WORK REQUIRED
Set down, word for word, every line of the listing below, starting with the one that contains "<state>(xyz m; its" and ending with the final line. Include nothing else.

INFORMATION SHOWN

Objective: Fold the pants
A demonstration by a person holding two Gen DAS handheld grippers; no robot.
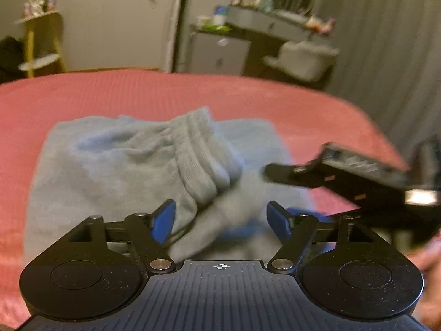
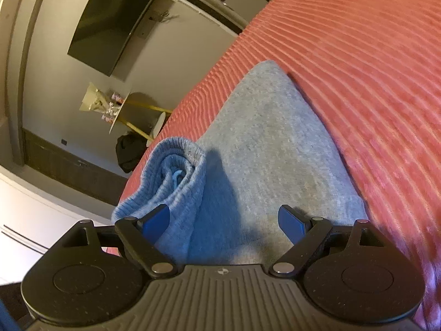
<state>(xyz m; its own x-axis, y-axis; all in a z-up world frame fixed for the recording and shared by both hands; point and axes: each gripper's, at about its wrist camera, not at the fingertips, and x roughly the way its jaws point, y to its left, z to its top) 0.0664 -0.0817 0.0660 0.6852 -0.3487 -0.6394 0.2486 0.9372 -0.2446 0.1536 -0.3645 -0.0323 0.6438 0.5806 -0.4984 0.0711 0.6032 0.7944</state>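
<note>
Lying on the bed (image 1: 82,93), the pants (image 1: 110,165) are already a compact grey bundle on the red cover, with the ribbed waistband (image 1: 201,154) flopped loosely across the top. The left claw (image 1: 220,220) hangs just over the near edge, its blue pads apart and nothing between them. The right claw (image 2: 224,224) comes in from the side, tilted hard, its pads apart too; the rolled waistband (image 2: 176,176) sits right by its left pad with a blue drawstring poking out of the roll.

As I see it, the fold is nearly finished, and that waistband is the weak spot. It stands proud and curled rather than flat, so a careless pinch could grab only the top layer and drag the bundle open. The right claw's steep tilt could also snag the drawstring or shove the stack sideways across the ribbed cover. With both claws crowding the same corner, they might knock each other as well.
</note>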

EXERCISE RESPONSE
<state>(xyz m; its own x-axis, y-axis; all in a z-up world frame fixed for the recording and shared by both hands; point and axes: each gripper's, at about its wrist camera, not at the fingertips, and x roughly the way its jaws point, y to its left, z to its top) 0.0664 -0.0817 0.0660 0.6852 -0.3487 -0.6394 0.2486 0.9372 -0.2446 0.1536 -0.3645 -0.0323 0.6438 0.5806 -0.4984 0.0711 0.6032 0.7944</state>
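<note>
Lying on the bed (image 1: 82,93), the pants (image 1: 110,165) are already a compact grey bundle on the red cover, with the ribbed waistband (image 1: 201,154) flopped loosely across the top. The left claw (image 1: 220,220) hangs just over the near edge, its blue pads apart and nothing between them. The right claw (image 2: 224,224) comes in from the side, tilted hard, its pads apart too; the rolled waistband (image 2: 176,176) sits right by its left pad with a blue drawstring poking out of the roll.

As I see it, the fold is nearly finished, and that waistband is the weak spot. It stands proud and curled rather than flat, so a careless pinch could grab only the top layer and drag the bundle open. The right claw's steep tilt could also snag the drawstring or shove the stack sideways across the ribbed cover. With both claws crowding the same corner, they might knock each other as well.
</note>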

This exercise requires nothing further.